И не успел опомниться, как оказался с вывернутой за спину рукой, бережно удерживаемый Праником за неосторожно вытянутый указательный палец.
– Суп, говорю, вчерашний будешь? – повторил Праник и придал охраннику ускорения коленом. – Завтра приходи!
В таком положении они и поднялись наверх. По ступеням побрякивал перекинутый через шею автомат. Неудобно стрелять одной рукой на полусогнутых. Да и пальчик, наверное, больно.
В кабинете у бригадира дым стоял коромыслом. Несколько керосиновых ламп освещали заваленный объедками стол, пьяные лоснящиеся физиономии. Во главе гульбария восседал Салоп. Пышнотелая стряпуха, получив увесистый шлепок по жопе, ставила перед бригадиром дымящуюся миску щей. Кто-то накручивал патефон в углу, кто-то отчаянно матерился, привстав со стула, видимо произносил тост. В воздухе плыла плотная взвесь табака и перегара.
– Вечер добрый! – вежливо поздоровался Праник. – Приятного аппетита.
Присутствующие обернулись к нему, повисла неловкая пауза. В наступившей тишине сучил ножонками незадачливый часовой, шипел от боли и унижения.
– Мне бы вещички забрать, – вздохнул Праник. – Увольняюсь я…
Некоторое время Салоп фокусировал мутный взор, бессмысленно хлопая ресницами, затем побагровел и взревел дурниной, хрястнув кулачищем по столешнице. Если опустить подробности, суть его высказываний справедливо сводилась к следующему: зачем ему кормить роту дармоедов, если те не могут обеспечить в хозяйстве элементарный порядок, и всякий, кто ни попадя, может вот так вламываться в кабинет и мешать принимать пищу.
Впоследствии анализируя происходящее, Праник понял, что совершил серьезную ошибку. Ему следовало либо терпеливо и понуро клянчить свое имущество обратно, либо, уж если попер на рожон, так идти до конца, не ограничиваясь полумерами. А вышло, что он задрался и отпустил контроль над ситуацией. Пришпорил коня и бросил вожжи.
Праника быстро скрутили, выволокли во двор и принялись воодушевленно пинать всем собранием. Слабым утешением являлся тот факт, что присутствующие толкались, мешали друг другу и лупили куда попало. Сопротивляться Праник не пытался, чтобы лишний раз не злить показательно отрабатывающих харчи вертухаев. Да и не больно-то подергаешься под дулами автоматов. Лежал, закрывая голову руками и стараясь не потерять сознание. Некоторые сделали по несколько подходов, стараясь отдышаться в сторонке, но, в целом, устали быстро. Сказывалось изрядное возлияние и обильная жратва накануне. Праника оставили лежать в придорожной канаве, пообещав «в следующий раз открутить башку». Рассасывалась толпа зевак: представление закончилось, завтра рано вставать.
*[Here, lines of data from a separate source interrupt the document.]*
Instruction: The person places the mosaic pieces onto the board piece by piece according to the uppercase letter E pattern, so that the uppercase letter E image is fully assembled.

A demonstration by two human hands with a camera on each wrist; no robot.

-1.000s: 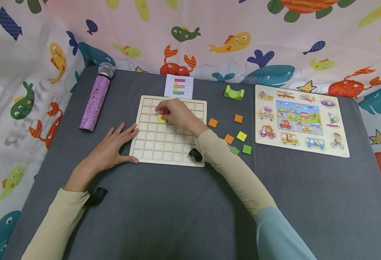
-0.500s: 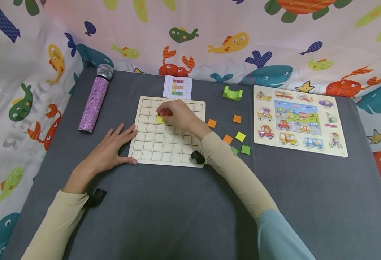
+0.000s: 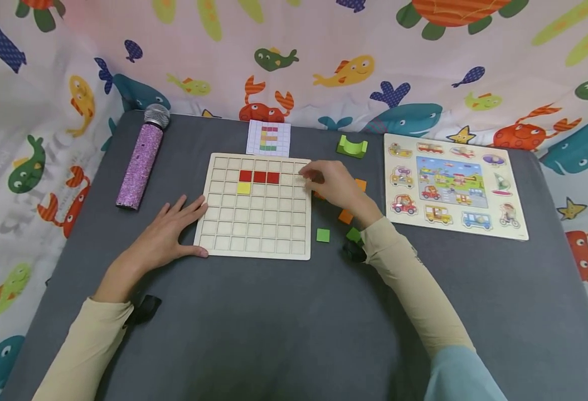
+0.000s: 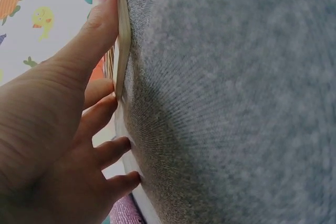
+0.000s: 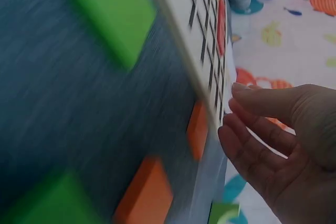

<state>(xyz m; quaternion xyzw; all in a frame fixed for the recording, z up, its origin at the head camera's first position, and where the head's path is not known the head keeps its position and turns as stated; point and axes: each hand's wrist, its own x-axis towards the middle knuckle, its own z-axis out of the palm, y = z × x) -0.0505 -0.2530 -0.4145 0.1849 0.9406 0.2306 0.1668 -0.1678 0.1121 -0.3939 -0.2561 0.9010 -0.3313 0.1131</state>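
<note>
3 red tiles (image 3: 260, 177) sit on the board (image 3: 272, 229), whose edge the splayed left grip (image 3: 165, 233) touches, likely to steady it, while the relaxed right grip (image 3: 335, 186) looks empty.

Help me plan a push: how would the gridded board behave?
The gridded board is probably stiff, given its straight, wooden-looking edge. Lying flat, it would likely slide rather than tip. The left hand at its edge may resist.
</note>
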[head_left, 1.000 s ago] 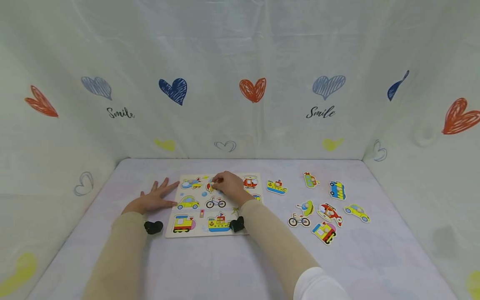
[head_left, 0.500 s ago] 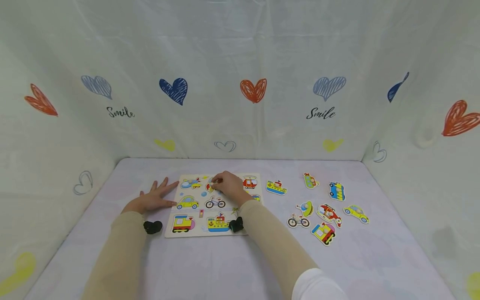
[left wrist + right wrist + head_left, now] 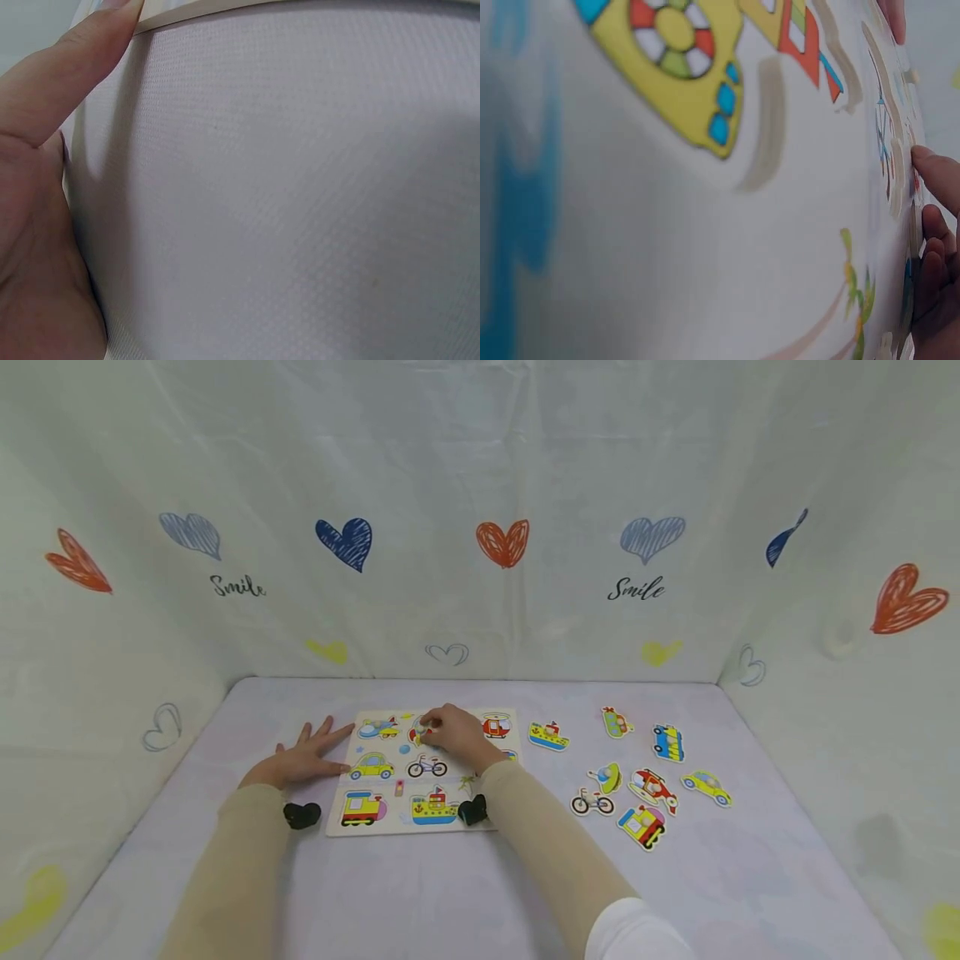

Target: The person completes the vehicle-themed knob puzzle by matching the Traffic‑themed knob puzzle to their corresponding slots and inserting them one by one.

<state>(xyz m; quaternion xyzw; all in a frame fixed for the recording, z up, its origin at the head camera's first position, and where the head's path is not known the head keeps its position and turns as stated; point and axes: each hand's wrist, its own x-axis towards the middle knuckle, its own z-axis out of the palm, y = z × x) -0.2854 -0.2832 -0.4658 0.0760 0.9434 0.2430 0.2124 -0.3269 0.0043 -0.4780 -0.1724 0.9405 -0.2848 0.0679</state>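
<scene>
Your right hand (image 3: 456,732) is pinching the rocket (image 3: 416,736) at twelve o'clock on the puzzle board (image 3: 397,828) and partly hiding it; whether the rocket is sitting flush, I cannot tell. At nine to ten o'clock your left hand (image 3: 300,760) is spreading its fingers and grasping nothing, its thumb resting on the board's edge.

The word "Smile" is showing twice on the sheet (image 3: 420,460) behind, between ten and eleven and between one and two o'clock from the board. Three red hearts (image 3: 502,544) are showing there too.

Eight loose pieces are lying toward the board's three o'clock. Around their group you are seeing one boat (image 3: 549,736) at ten, one submarine (image 3: 615,723) near twelve, one bus (image 3: 667,742) near two, one car (image 3: 707,787) at three, one train (image 3: 642,827) at six, one bicycle (image 3: 592,802) at eight, one flying saucer (image 3: 606,777) at nine, and one helicopter (image 3: 654,788) near the middle.
</scene>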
Кто-то приподнял голову, в разбитые губы ткнулся обрезок пластиковой канистры.
– Попей.
Праник узнал китайца.
Попытался сделать глоток, закашлялся. Встал на четвереньки, непослушным языком выталкивая изо рта кровавое месиво с осколками зубов. Вроде ничего не сломано. Повезло. Могли убить.
– Больно? – Цин пытался помочь сесть.
Праник отстранился, сел самостоятельно, стараясь унять головокружение. Дернул щекой, мол, бывало и хуже. Больно будет завтра, Праник знал по опыту. Мышцы задеревенеют, на каждое движение отзываясь мучительным скрипом. Но это не страшно. Заживет.
Китаец поцокал языком:
– Уходить тебе надо!
Праник кивнул, надо. Здесь ему уже ловить нечего. Утра дождется и двинет в путь. Отлежится пока.
Он так и растянулся на земле, прикрыв глаза, время от времени впадая в тревожное забытье. Едва забрезжил рассвет, поднялся на ноги, покачиваясь, сделал несколько шагов. Путь его лежал на восток, к далекому лесу, где еще чернела ночь. Праник задумался. У него в вещмешке не бог весть какой скарб: соль, спички, пистолет, дозиметр, котелок. Без этого придется тяжело. Но можно. В любом случае, ничего из имущества не стоило того, чтобы рисковать жизнью. Свою меру везения он за последнее время исчерпал. Разве что… Праник вспомнил про наладонник и нахмурился.
Сцепив зубы, направился к конторе. Да, он совершил ошибку. Больше не совершит.